Introduction
Warning: This post is pretty technical. It details a part of a lecture from a class I’m in this semester. It requires some mathematical maturity. I’ll to my best to make it as accessible as possible, but how effective I’ll be at that remains a mystery… Here we go!
Background
The simplest algorithm for matrix multiplication takes $O(n^3)$. As of right now, the fastest algorithm we have for matrix multiplication runs in $O(n^{2.373})$ time. This algorithm is very complicated and I won’t go into detail here (mostly because I don’t know them), but should we devise an algorithm that is even faster than that, we might want an efficient algorithm to check that it computes the correct result. A little bit of thought shows us that the best conceivable complexity for matrix multiplication is $O(n^2)$ — that is the amount of time it would take us to write out the result even if no additional computation was necessary. This post details a randomized algorithm that checks the correctness of matrix multiplication in $O(n^2)$ time. Now, to the formal problem statement…
Suppose you had three $n \times n$ matrices $A, B$, and $C$ and I wanted to know whether $AB = C$.
First approach
A first approach is to choose a random entry $C_{ij}$ and check that it was computed correctly by checking that it equals the dot product of row $i$ of $A$ and column $j$ of $B$. Each such check takes linear time, so we can do up to $n$ of them and still stay at our desired runtime of $O(n^2)$. This seems clever enough… I mean, $n$ entries is pretty good, right? If all of those entries were computed correctly, we can be reasonably sure that $AB = C$… right?
Trying again
Nope! The problem with this approach can be better understood by asking the following question: If there is some entry of $C$ that was computed incorrectly, what are the odds that the above algorithm would catch it? Well, if there are $n^2$ entries in $C$ and we choose $n$ of them to check, provided that we pick them uniformly at random, we have a $\frac{n}{n^2} = \frac{1}{n}$ chance of catching the entry that was computed incorrectly. Because asymptotically, $n^2$ runs away from $n$, as our matrices get bigger, our odds of catching a mistake shrinks. That isn’t good! How else might we go about this?…

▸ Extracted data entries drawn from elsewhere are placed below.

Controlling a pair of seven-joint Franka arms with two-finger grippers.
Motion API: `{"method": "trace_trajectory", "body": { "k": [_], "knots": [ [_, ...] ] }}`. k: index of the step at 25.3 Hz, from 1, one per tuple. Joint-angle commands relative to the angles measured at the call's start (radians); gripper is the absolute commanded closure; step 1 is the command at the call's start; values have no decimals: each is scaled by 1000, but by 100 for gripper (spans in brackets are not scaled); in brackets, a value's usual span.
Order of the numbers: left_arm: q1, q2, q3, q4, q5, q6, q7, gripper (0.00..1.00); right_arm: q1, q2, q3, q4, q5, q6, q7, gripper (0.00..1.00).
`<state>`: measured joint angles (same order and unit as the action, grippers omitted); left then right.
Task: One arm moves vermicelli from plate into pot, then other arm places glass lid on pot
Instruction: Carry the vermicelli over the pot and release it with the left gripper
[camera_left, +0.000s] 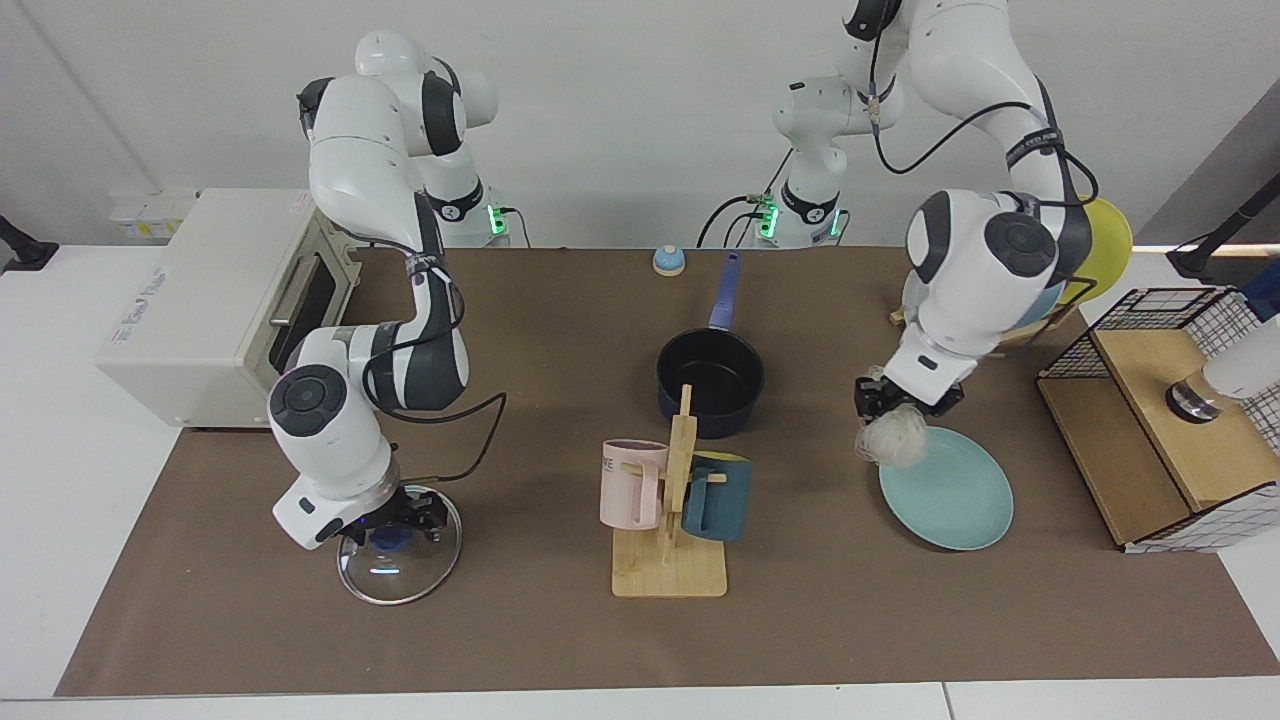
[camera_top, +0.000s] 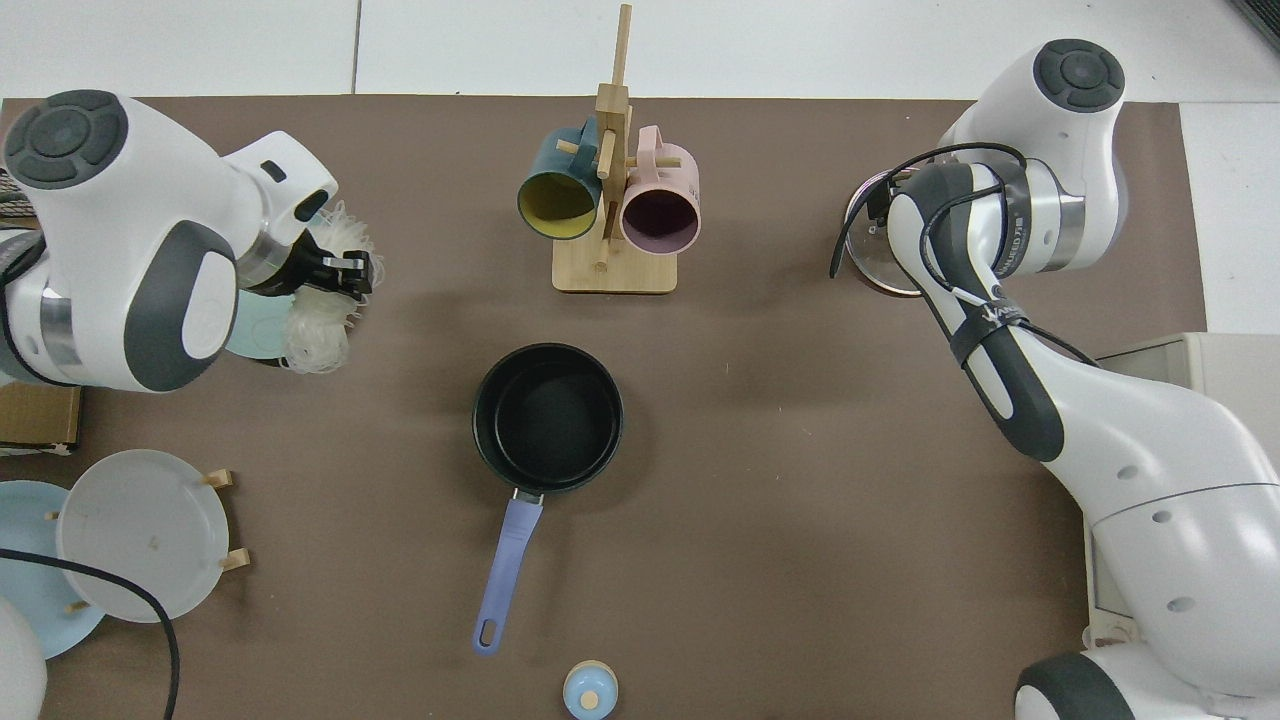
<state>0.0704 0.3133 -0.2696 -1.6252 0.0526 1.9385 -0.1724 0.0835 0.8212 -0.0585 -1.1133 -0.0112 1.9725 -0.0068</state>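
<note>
My left gripper (camera_left: 903, 398) hangs in the air, shut on the vermicelli (camera_left: 893, 440), a fluffy whitish nest dangling over the near-left rim of the pale teal plate (camera_left: 950, 490). From above, the left gripper (camera_top: 345, 272) and vermicelli (camera_top: 318, 328) sit left of the black pot (camera_top: 548, 418), and only a sliver of the plate (camera_top: 255, 335) shows. The pot (camera_left: 710, 380) stands empty mid-table, its blue handle pointing to the arm bases. My right gripper (camera_left: 395, 522) sits low over the blue knob of the glass lid (camera_left: 400, 572), which lies flat on the table; an arm covers most of the lid (camera_top: 866, 262) from above.
A wooden mug rack (camera_left: 670, 575) with a pink and a dark teal mug stands just in front of the pot. A toaster oven (camera_left: 200, 300) is behind the right arm. Grey-white (camera_top: 140, 535) and yellow (camera_left: 1105, 240) plates stand in a rack, beside a wire-sided wooden box (camera_left: 1160, 440).
</note>
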Motion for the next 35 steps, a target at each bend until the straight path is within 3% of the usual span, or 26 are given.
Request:
{"method": "trace_trajectory", "body": {
  "k": [1,4,5,7,9,10,17,28,29,30,35],
  "knots": [
    [-95,-62,-16,-51,9,-36,-195,100,-8,-36,2,-65,25,29,-30,1],
    [-165,-79,-16,-77,9,-20,-301,100,-8,-40,2,-71,25,29,-28,1],
    [-185,-80,-17,-77,9,-20,-337,100,-8,-40,2,-71,25,29,-25,9],
    [-217,-83,-22,-79,7,-20,-389,100,-10,-40,2,-71,25,29,-25,38],
    [-248,-82,-22,-96,7,-9,-423,100,-8,-45,2,-69,25,28,-24,93],
    [-262,-83,-22,-113,7,12,-430,100,-4,-47,2,-69,27,28,-22,100],
    [-284,-115,-37,-277,7,163,-438,100,-8,-71,2,-66,27,28,-24,100],
    [-310,-135,-54,-456,10,356,-478,100,-2,-263,0,-147,20,-112,-24,100],
    [-310,-132,-54,-453,10,352,-480,66,-2,-296,0,-169,20,-122,-22,100],
    [-310,-134,-54,-453,13,350,-478,1,-1,-336,2,-198,22,-135,-19,100],
    [-305,-151,-51,-440,13,336,-477,0,10,-546,3,-388,20,-179,-16,100]
  ]
}}
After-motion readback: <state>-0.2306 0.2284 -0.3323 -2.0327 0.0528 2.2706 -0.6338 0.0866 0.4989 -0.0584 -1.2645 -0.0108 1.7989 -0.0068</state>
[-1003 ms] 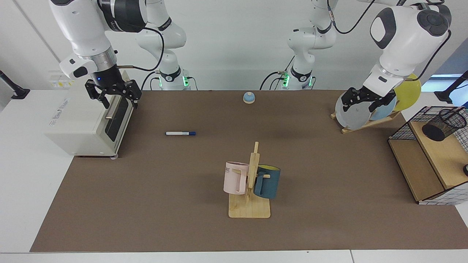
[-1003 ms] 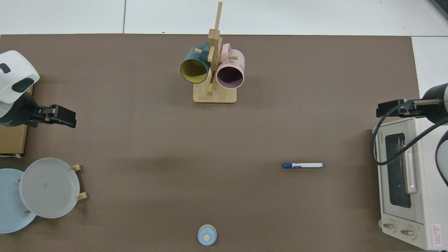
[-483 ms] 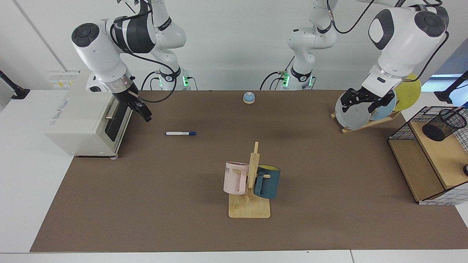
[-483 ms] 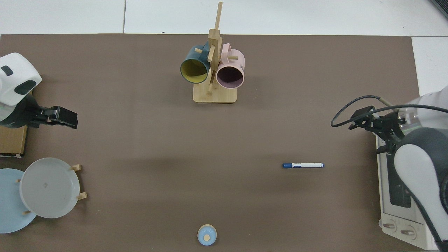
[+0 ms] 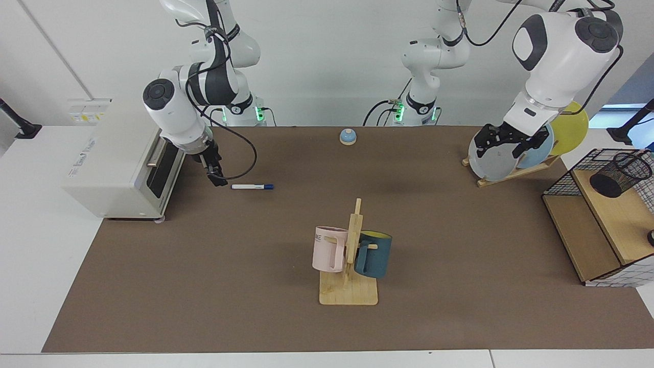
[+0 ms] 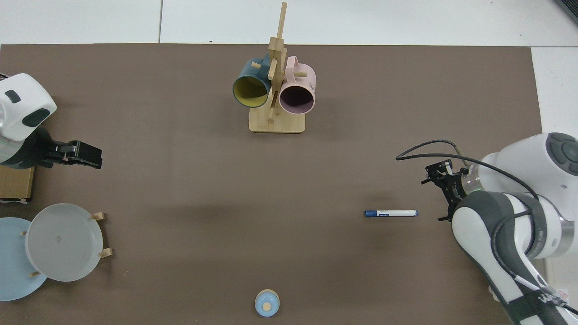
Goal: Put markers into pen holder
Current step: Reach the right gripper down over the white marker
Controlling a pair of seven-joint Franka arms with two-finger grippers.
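One marker [image 5: 252, 186] lay flat on the mat, well apart from the holder [image 5: 620, 174] – the right gripper [image 5: 216, 176] hung beside its tail, finger spread unreadable, and could nudge it rolling; the left gripper [image 5: 503, 143] waited, spread, by plates [image 5: 493, 158].

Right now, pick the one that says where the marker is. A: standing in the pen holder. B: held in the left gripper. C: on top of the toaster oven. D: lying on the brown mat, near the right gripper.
D: the marker lies flat on the brown mat, just beside the right gripper and untouched; the pen holder sits far across the table.
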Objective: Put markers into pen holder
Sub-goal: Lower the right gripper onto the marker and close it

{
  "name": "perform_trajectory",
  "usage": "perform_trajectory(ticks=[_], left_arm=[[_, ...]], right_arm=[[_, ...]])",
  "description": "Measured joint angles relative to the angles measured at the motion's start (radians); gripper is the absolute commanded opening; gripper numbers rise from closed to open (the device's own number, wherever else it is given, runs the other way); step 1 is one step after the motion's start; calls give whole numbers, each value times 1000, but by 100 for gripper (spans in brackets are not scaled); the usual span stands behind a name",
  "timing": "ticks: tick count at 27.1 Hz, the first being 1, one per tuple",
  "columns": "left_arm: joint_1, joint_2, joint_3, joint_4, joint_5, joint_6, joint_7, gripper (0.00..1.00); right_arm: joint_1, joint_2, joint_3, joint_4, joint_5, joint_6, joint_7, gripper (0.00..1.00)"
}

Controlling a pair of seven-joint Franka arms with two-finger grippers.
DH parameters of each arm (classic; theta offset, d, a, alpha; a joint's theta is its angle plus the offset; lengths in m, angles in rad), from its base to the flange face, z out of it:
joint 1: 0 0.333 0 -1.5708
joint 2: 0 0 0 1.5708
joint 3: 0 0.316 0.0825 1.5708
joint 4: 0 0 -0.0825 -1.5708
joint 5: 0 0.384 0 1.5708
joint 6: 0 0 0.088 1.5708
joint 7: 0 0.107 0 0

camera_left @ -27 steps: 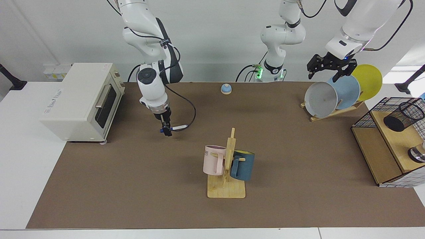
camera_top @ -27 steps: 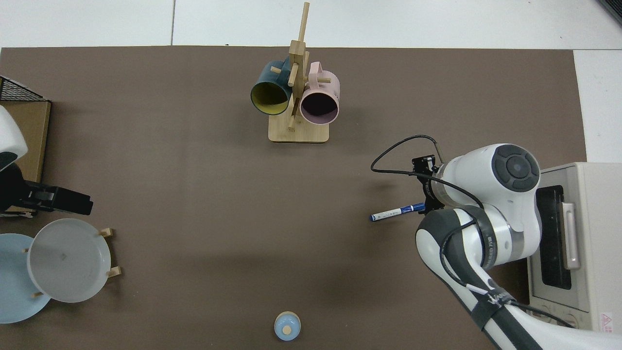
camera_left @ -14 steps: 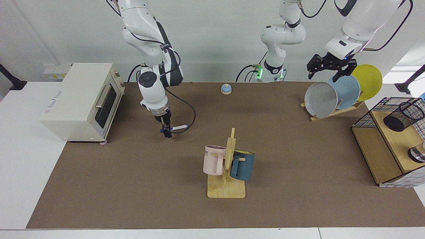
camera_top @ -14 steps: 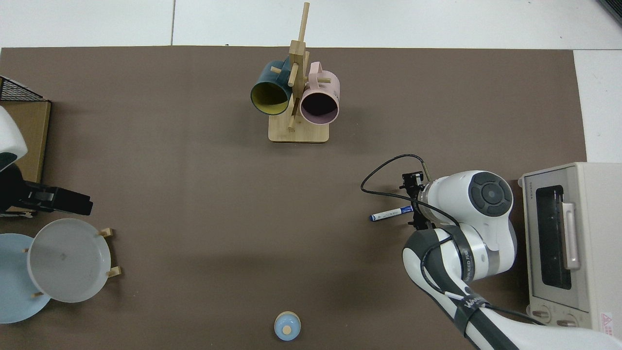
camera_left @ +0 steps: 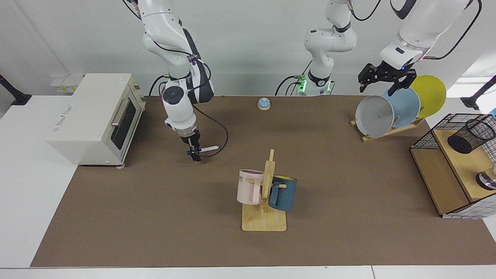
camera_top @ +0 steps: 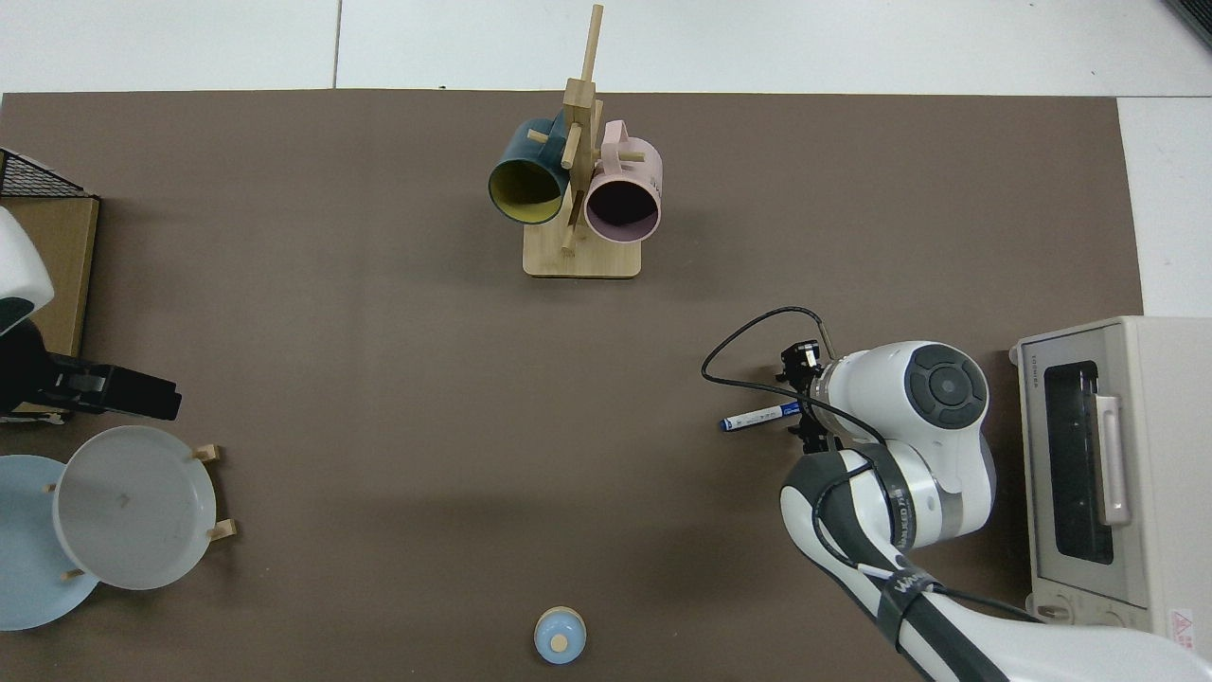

Consider the following algorithm:
- Generate an $n$-bit vector $r$ where each component of the vector is selected uniformly at random from $\{0,1\}$.
- Compute $ABr$ and $Cr$.
- If $ABr = Cr$, return true, else return false.
Note that step 1 takes $O(n)$ time. Because $ABr = A(Br)$ and $Br$ is just a vector of length $n$, step 2 takes $O(n^2 + n^2) = O(n^2)$ time. The last step takes linear time, so, in total, the above approach takes $O(n^2)$ time — just what we need. But how does it compare to the alternative at finding mistakes?
Does it work?
There are two cases to consider here:
- $AB = C$
- $AB \neq C$
In the first case, there aren’t any mistakes to catch, so our analysis need only consider the second case. Define $D = C - AB$. What we are formally interested in is the probability that $ABr = Cr \iff (C - AB)r = Dr = 0$ when $AB \neq C \iff C - AB = D \neq 0$. In other words, we are interested in $\Pr[Dr = 0 ~|~ D \neq 0]$. To compute this probability, suppose there was indeed an entry of $C$ that was computed incorrectly. Without loss of generality, assume that $D_{11} \neq 0$. Note that this means that $(AB){11}$ and $C{11}$ are different, so $D_{11}$ is of interest to us — it is the elusive mistake. To better understand what’s going on here, consider the following:
(computation of $Dr$).
The only way the algorithm can be fooled is if, somehow, $D_{11}r_1 + \dots + D_{1n}r_n = 0$. That is, if the first entry of $Dr$ is $0$, we find ourselves in a potential case wherein $Dr = 0$ even though $D \neq 0$ — in English, we find ourselves in a case, when $ABr = Cr$ even though $AB \neq C$. What is the probability of this happening? Some thought suggests that we are looking for the probability that $D_{11}r_1 + \dots +D_{1n}r_n = 0$, or, equivalently, the odds that $r_1 = - \frac{D_{12}r_2 + \dots D_{1n}r_n}{D_{11}}$. Recall that $r_1 \in \{0,1\}$. If that ugly fraction is neither 0 nor 1, we’re good to go because $r_1$ cannot possibly take on that value. If, however, that fraction does equal 0 or 1, then there is a $\frac{1}{2}$ chance that we assigned $r_1$ that value. Thus, $\Pr[Dr = 0 ~|~ D \neq 0] \geq \frac{1}{2}$, which means that our algorithm will catch a mistake at least half of the time.
Conclusion
Isn’t math cool?!?! In lecture, this was used to show that randomization is a powerful tool that allows to do all kinds of mathematically rigorous magic. I was blown away; I hope you were too.